The current environment is ripe with opportunities for a flexible strategy such as ours. Indeed, a portfolio with significant room for maneuver in terms of managing interest rate sensitivity and bond allocation allows us to capture both excessive optimism and pessimism in market valuations. This is particularly true at present on the US yield curve, where the market is expecting a generous package of five rate cuts in the coming months and is pricing in a scenario of weak growth resulting in a fall in long-term rates, a scenario that we believe is far too pessimistic given the fiscal support provided by the Trump administration and the inflationary risk weighing on the economy due to the introduction of tariffs, as well as migration policies that pose a risk of friction in the labor market in the future.

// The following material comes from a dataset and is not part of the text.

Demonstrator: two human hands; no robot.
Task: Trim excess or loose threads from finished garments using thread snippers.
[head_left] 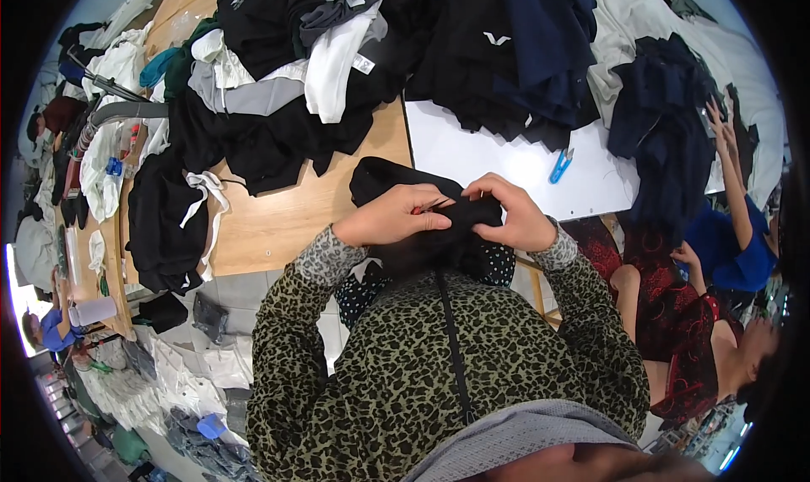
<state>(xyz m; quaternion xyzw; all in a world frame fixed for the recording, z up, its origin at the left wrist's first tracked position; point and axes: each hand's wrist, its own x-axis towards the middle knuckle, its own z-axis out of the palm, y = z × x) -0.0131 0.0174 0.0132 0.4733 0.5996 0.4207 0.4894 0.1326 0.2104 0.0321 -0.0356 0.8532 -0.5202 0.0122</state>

Conversely, in the eurozone, investors seem to have fully embraced a scenario of sustained growth after several years of marked pessimism. Here again, the market scenario, which does not anticipate any rate cuts in the coming months, offers an asymmetry that seems worth capturing through long positions on German debt. Furthermore, in the current market configuration, to hedge these long positions on the euro yield curve through short positions on issuers with less robust fundamentals, such as France or Italy, whose yield spread could increase in the future given increased competition between different debt issuers at a time of rising deficits. Finally, it remains possible to benefit from the attractiveness of certain bond assets such as inflation-linked instruments, which have clear upside potential while the market continues to show complacency about the ability of different economies to return sustainably to below 2% inflation. Security picking also remains a resilient performance driver, benefiting from dispersion within the credit spectrum, where certain sectors continue to offer excess returns, such as subordinated financial debt. This fragmented universe is therefore above all an opportunity for our strategy, which should benefit from this desynchronization to generate attractive performance.

Source: Carmignac as at 30/09/2025. A EUR Acc shareclass. 1ICE BofA Euro Broad Market Index (coupons reinvested). On 30/09/2019 the composition of the reference indicator changed: the ICE BofA ML Euro Broad Market Index coupons reinvested replaces the EONCAPL7. Performances are presented using the chaining method. On 10/03/2021 the Fund’s name was changed from Carmignac Portfolio Unconstrained Euro Fixed Income to Carmignac Portfolio Flexible Bond. Past performance is not necessarily indicative of future performance. The return may increase or decrease as a result of currency fluctuations. Performances are net of fees (excluding applicable entrance fee acquired to the distributor).